EXERCISE DIRECTIONS:
Every line that includes the word "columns" needs to be copied from the listing.

DATA SUPPLIED:
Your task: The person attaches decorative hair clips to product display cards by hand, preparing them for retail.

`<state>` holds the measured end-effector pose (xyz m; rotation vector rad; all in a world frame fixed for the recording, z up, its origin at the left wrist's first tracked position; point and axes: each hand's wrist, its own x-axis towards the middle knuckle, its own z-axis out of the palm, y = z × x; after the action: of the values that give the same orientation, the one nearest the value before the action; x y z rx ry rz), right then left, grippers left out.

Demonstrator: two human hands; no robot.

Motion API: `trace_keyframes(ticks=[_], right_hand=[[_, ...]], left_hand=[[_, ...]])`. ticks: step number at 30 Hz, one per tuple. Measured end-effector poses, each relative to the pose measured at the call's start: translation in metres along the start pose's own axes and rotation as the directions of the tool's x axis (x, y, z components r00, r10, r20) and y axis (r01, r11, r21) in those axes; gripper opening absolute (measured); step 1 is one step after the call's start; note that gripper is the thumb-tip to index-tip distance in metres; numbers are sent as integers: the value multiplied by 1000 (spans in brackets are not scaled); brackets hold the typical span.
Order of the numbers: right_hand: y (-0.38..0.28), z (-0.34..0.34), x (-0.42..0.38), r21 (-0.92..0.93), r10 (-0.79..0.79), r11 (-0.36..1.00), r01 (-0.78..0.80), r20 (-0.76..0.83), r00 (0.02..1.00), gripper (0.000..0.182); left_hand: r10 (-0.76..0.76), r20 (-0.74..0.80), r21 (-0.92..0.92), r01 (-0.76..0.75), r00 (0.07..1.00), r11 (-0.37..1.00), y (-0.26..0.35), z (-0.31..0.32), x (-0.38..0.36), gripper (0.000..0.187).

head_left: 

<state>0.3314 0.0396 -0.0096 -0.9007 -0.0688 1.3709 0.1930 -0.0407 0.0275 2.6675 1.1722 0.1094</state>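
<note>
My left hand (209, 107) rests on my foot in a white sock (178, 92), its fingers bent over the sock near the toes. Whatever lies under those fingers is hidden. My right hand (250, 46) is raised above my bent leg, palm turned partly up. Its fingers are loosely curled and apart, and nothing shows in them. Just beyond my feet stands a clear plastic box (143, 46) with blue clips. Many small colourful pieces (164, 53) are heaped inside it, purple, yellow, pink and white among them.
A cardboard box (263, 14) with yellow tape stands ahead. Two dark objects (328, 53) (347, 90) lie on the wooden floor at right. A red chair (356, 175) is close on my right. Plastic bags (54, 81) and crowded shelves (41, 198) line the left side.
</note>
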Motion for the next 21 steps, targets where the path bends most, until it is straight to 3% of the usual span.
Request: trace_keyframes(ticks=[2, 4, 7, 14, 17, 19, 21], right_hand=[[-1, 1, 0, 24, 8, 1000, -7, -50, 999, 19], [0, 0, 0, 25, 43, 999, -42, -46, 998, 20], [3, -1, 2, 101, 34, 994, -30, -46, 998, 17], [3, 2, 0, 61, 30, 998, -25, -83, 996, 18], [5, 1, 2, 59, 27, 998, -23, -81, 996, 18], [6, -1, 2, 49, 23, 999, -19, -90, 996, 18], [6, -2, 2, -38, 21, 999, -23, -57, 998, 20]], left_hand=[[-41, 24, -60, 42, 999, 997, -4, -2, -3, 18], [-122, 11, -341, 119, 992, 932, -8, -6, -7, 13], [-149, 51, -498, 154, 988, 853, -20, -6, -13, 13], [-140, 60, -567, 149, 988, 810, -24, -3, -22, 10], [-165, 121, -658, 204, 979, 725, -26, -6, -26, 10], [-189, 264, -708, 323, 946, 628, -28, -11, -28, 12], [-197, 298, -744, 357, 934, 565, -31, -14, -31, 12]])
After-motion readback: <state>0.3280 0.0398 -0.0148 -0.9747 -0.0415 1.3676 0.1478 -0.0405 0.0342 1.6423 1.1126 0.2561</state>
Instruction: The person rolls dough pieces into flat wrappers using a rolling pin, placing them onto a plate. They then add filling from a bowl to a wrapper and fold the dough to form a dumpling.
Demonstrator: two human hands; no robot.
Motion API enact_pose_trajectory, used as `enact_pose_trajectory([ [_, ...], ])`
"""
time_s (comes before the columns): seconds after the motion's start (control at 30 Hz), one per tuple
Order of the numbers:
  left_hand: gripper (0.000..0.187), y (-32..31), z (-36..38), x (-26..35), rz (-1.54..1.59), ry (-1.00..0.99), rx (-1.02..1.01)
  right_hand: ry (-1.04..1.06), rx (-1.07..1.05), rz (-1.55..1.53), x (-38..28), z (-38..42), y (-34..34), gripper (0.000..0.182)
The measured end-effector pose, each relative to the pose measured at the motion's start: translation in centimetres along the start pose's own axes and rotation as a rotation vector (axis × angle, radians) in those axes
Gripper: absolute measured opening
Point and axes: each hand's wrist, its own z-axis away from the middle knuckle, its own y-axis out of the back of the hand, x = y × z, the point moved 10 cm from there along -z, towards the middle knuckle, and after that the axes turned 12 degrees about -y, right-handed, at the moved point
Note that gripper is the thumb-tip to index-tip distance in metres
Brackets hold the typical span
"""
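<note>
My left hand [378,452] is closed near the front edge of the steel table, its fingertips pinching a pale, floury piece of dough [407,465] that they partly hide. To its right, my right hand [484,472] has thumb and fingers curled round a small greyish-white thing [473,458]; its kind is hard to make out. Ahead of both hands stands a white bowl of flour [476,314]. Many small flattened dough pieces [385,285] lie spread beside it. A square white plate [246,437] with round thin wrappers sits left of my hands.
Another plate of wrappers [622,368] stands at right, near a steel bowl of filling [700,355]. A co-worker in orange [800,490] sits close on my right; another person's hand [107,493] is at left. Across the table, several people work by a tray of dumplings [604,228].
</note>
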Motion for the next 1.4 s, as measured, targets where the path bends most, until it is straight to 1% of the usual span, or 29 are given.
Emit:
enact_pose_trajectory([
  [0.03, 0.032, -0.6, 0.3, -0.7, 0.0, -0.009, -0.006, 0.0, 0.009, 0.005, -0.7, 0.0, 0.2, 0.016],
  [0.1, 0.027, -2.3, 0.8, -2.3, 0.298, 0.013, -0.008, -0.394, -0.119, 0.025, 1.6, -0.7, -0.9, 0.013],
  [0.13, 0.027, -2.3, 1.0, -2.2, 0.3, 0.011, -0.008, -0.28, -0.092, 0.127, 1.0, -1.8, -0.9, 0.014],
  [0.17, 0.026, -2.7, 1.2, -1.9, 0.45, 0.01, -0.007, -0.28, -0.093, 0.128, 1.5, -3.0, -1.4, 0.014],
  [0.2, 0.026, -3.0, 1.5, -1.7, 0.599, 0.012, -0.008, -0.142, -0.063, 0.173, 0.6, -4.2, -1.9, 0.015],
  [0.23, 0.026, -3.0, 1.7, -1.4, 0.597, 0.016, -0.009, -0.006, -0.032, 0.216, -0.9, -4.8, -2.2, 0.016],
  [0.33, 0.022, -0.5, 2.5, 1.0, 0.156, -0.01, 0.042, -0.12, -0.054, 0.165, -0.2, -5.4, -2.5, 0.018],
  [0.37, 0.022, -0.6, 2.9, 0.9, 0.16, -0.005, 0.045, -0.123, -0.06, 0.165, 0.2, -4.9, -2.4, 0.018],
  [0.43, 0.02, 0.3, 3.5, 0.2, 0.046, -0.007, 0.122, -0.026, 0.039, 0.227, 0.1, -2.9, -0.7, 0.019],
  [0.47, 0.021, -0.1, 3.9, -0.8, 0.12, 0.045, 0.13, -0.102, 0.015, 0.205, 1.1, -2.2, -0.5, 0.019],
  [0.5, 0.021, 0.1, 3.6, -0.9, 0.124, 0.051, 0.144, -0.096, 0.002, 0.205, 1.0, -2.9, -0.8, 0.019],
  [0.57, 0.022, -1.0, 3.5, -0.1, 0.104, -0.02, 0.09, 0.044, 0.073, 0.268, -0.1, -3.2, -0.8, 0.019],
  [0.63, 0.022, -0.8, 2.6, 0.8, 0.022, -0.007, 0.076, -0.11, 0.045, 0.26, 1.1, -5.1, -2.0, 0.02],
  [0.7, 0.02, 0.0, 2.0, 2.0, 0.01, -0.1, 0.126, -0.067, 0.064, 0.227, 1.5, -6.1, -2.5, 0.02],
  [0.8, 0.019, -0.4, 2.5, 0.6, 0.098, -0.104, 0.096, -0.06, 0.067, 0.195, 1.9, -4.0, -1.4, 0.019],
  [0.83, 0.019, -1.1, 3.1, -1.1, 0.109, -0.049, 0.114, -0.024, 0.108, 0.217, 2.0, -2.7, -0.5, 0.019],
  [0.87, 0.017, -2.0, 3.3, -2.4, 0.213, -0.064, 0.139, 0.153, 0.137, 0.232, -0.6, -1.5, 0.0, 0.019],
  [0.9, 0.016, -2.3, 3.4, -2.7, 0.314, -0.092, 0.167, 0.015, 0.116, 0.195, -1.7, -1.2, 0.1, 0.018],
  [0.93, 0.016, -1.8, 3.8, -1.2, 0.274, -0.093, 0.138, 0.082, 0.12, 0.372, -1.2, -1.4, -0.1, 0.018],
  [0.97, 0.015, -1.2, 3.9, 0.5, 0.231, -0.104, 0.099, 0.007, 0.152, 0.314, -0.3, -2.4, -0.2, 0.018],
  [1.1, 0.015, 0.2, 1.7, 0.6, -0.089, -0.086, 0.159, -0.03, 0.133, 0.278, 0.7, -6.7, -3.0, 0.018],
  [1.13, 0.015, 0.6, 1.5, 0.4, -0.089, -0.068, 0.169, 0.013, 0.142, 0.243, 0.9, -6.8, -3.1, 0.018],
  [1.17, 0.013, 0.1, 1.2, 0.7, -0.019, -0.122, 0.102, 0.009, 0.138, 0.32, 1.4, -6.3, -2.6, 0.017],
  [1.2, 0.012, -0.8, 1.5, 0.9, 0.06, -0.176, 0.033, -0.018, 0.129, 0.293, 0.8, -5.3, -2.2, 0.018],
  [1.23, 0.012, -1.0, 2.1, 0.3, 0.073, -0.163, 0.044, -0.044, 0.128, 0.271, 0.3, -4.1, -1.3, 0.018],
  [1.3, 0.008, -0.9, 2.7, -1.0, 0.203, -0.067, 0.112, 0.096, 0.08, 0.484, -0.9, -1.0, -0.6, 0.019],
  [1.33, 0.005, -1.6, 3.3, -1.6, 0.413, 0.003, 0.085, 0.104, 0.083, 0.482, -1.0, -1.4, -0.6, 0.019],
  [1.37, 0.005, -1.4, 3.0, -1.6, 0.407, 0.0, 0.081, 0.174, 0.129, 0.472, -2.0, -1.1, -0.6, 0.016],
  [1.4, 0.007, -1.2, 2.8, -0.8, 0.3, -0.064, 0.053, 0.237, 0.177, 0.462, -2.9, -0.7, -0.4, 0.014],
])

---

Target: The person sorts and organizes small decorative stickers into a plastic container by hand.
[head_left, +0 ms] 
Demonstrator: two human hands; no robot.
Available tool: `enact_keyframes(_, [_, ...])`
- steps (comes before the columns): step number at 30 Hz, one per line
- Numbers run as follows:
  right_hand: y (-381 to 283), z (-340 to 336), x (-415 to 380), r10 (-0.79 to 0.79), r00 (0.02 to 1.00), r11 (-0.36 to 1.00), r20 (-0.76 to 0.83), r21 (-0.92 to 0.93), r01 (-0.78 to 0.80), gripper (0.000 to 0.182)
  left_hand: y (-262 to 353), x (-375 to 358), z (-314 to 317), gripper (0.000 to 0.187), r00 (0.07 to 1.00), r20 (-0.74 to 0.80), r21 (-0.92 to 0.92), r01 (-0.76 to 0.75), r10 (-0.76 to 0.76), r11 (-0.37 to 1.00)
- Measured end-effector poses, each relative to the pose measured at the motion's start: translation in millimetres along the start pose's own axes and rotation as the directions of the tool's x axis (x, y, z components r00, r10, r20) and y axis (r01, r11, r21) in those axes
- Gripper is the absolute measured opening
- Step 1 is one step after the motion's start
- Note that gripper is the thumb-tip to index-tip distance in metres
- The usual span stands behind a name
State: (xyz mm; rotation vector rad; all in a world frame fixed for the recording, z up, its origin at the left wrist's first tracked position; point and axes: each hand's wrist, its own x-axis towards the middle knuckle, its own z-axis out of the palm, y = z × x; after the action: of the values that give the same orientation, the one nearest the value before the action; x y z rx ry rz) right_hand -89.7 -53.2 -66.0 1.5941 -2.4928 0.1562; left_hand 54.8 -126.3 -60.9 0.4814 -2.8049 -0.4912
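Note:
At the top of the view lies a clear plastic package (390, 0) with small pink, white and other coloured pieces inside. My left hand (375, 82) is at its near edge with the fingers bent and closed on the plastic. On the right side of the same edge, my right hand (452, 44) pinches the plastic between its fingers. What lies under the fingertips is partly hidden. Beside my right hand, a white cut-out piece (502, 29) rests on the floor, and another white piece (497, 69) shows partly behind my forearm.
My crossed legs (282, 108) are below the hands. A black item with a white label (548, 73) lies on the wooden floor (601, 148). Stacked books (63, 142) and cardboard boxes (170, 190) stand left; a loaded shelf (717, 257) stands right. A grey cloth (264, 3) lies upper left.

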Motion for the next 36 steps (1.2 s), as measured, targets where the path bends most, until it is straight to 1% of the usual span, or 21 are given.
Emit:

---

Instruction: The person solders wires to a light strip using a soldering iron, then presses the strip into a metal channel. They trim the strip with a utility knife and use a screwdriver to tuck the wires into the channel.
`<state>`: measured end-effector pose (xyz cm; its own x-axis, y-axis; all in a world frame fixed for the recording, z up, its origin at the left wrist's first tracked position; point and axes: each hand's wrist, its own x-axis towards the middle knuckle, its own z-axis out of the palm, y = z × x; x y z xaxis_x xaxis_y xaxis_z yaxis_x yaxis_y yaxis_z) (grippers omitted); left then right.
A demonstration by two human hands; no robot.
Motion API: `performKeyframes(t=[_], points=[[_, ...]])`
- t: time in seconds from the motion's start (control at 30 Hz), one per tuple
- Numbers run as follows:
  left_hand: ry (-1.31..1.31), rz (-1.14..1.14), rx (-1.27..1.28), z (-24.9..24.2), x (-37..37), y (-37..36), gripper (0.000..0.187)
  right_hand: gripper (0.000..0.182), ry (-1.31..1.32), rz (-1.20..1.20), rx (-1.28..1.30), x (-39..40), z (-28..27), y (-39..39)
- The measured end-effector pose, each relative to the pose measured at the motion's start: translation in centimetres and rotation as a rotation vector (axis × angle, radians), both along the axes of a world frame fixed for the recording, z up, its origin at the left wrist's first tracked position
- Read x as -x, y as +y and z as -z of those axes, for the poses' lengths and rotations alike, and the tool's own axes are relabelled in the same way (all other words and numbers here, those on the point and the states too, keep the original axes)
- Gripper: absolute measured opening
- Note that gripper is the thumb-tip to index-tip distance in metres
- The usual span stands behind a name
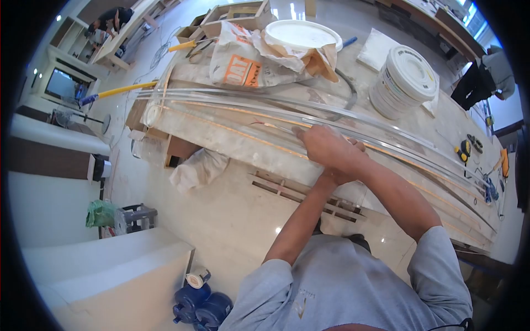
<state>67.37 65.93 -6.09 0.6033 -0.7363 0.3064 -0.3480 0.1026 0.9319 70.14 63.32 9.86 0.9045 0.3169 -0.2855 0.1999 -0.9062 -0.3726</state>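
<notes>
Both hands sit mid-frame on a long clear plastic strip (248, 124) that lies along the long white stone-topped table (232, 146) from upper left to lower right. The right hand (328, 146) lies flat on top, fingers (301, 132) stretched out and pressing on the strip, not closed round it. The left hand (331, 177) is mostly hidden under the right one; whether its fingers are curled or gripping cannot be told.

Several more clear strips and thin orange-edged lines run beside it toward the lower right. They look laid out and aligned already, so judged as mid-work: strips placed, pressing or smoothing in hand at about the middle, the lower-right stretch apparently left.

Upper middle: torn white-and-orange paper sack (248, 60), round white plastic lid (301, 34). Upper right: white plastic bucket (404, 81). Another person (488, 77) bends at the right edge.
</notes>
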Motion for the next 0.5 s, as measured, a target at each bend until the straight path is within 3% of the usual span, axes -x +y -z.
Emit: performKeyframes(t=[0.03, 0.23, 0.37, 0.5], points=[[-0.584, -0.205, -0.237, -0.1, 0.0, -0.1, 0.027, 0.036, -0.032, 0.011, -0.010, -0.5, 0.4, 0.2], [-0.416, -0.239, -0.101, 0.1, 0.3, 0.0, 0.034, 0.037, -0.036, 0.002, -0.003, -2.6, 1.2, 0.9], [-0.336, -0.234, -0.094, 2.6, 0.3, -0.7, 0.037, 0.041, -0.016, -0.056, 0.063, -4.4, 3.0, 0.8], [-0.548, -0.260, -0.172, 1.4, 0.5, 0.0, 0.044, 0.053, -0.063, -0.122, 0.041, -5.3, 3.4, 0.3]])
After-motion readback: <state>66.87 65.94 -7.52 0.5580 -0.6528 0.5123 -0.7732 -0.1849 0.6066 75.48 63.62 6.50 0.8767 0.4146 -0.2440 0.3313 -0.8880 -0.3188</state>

THE COMPLETED TASK:
time_s (comes before the columns): seconds after the motion's start (control at 30 Hz), one per tuple
- steps (comes before the columns): step number at 30 Hz, one per line

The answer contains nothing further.